Show all the lines in the data below that include the word "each".

> **Supplied information**

------------------------------------------------------------------------

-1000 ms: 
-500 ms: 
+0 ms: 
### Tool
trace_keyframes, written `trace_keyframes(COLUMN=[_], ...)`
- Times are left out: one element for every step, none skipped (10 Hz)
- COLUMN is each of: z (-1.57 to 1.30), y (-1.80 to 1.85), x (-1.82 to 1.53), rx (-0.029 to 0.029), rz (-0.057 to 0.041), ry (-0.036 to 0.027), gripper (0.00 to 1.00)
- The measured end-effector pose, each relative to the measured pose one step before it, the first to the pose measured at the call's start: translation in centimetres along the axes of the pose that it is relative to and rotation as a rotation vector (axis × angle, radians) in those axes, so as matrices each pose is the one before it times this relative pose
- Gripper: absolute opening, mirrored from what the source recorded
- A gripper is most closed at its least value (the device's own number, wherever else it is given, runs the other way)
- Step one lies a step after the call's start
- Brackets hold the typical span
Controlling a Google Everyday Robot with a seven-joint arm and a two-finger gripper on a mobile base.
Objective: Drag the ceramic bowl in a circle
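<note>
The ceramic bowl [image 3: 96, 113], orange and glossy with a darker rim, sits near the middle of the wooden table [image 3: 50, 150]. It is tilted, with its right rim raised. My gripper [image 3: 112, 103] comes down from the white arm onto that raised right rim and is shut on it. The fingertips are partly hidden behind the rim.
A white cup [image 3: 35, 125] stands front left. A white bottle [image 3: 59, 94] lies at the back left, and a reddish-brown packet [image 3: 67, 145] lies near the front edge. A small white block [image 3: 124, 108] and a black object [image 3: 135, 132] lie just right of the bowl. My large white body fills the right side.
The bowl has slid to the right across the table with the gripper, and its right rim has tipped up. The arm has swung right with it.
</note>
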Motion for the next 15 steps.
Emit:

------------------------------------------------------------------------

> **The answer**
- COLUMN is each of: z (-1.57 to 1.30), y (-1.80 to 1.85), x (-1.82 to 1.53), rx (-0.029 to 0.029), rz (-0.057 to 0.041), ry (-0.036 to 0.027), gripper (0.00 to 1.00)
- The measured end-effector pose, each relative to the measured pose one step before it, the first to the pose measured at the call's start: translation in centimetres along the axes of the pose that it is relative to and rotation as a rotation vector (axis × angle, radians) in those axes, so as matrices each pose is the one before it times this relative pose

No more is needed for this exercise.